Si les organoïdes accélèrent la production, le prochain défi de cette manière de bio-imprimer en 3D est de disposer de suffisamment de matériaux.
"Maintenant que nous pouvons fabriquer des choses avec beaucoup de cellules, nous avons besoin de beaucoup de cellules pour nous entraîner", explique Skylar-Scott. Combien de cellules sont nécessaires ? Selon lui, "un scientifique typique travaille avec 1 à 2 millions de cellules dans un plat. Pour fabriquer un organe gros et épais, il faut 10 à 300 milliards de cellules."
Comment la bio-impression pourrait changer la médecine
Une vision de la bio-impression est de créer des tissus cardiaques vivants et des organes entiers pour les enfants. Cela pourrait réduire le besoin de transplantations d'organes et d'opérations chirurgicales, puisque les tissus vivants se développeraient et fonctionneraient en même temps que le corps du patient.
Mais de nombreux problèmes doivent être résolus avant que les principaux tissus corporels puissent être imprimés et viables.
"Pour l'instant, nous pensons petit au lieu d'imprimer un cœur entier", explique Skylar-Scott. Ils se concentrent plutôt sur des structures plus petites comme les valves et les ventricules. Et ces structures, précise Mme Skylar-Scott, ne seront pas disponibles avant 5 à 10 ans.
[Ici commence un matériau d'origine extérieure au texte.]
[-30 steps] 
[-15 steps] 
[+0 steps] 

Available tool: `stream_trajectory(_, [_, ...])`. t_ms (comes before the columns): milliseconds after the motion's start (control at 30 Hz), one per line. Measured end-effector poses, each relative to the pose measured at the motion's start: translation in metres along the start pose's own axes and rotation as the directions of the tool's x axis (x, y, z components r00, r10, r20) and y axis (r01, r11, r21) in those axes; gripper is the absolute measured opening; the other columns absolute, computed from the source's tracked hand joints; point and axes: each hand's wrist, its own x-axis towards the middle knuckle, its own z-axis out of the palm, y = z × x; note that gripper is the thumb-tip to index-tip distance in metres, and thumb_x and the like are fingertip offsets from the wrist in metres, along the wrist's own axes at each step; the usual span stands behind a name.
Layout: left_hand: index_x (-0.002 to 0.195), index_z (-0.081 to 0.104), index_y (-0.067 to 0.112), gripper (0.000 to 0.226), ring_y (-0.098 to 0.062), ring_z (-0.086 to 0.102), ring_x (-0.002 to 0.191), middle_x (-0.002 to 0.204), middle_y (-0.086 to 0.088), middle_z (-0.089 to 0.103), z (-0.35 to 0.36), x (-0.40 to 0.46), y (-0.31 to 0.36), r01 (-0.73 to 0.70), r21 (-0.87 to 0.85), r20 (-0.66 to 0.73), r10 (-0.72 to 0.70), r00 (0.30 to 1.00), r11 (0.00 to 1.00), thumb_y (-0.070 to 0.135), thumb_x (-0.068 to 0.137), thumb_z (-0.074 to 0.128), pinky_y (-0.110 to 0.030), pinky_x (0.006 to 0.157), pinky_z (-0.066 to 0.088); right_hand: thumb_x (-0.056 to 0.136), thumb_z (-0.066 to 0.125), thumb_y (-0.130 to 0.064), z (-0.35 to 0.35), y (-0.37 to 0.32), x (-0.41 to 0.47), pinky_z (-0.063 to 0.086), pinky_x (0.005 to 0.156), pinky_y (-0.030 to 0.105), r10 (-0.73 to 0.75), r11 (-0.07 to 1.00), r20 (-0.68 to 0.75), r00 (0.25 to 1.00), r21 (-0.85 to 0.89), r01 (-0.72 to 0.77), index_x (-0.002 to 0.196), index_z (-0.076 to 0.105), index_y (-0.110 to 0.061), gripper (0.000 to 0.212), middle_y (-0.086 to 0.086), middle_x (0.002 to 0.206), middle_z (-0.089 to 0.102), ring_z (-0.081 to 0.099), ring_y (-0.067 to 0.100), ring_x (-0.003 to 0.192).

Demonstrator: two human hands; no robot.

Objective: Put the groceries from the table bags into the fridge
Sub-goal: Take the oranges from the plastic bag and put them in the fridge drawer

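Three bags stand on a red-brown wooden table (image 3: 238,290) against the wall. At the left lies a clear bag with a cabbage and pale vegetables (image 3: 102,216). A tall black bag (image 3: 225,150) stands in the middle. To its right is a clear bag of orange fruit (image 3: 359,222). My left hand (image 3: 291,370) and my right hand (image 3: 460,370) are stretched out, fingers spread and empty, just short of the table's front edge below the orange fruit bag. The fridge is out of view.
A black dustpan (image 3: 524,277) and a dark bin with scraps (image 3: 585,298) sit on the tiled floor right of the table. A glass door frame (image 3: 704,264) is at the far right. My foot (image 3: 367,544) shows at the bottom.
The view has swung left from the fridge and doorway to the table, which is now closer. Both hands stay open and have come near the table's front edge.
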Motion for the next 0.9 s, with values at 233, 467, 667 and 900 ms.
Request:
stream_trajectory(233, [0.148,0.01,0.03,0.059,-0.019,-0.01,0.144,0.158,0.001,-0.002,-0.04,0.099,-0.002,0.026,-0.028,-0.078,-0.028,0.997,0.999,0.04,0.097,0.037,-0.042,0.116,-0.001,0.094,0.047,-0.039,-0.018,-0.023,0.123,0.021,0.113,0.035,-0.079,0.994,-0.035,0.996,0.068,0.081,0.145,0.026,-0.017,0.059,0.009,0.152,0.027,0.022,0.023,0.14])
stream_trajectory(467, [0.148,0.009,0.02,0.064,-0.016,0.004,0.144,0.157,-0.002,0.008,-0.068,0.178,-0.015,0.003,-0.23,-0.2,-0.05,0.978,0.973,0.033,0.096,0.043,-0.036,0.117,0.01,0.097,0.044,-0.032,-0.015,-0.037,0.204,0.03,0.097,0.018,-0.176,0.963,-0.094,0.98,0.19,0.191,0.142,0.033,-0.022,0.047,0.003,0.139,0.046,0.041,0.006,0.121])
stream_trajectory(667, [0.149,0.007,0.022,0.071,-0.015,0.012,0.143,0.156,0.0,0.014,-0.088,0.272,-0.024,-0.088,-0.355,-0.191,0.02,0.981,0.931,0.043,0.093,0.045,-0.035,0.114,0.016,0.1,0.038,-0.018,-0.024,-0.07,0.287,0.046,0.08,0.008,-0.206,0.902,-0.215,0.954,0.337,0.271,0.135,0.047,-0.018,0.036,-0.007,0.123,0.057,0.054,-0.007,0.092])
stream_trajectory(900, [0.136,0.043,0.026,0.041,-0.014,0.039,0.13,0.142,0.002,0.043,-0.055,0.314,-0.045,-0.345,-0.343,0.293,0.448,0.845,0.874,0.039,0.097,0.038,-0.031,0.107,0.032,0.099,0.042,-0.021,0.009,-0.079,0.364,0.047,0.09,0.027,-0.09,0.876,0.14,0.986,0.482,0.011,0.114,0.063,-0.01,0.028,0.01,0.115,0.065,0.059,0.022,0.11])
Entre-temps, M. Ozbolat imagine un monde où les médecins pourraient bioimprimer exactement les structures dont ils ont besoin pendant que le patient est sur la table d'opération. "C'est une technique qui permettra aux chirurgiens de faire glisser l'empreinte directement sur le patient", explique M. Ozbolat. Cette technologie d'impression de tissus n'en est qu'à ses débuts, mais l'équipe d'Ozbolat est déterminée à la faire progresser.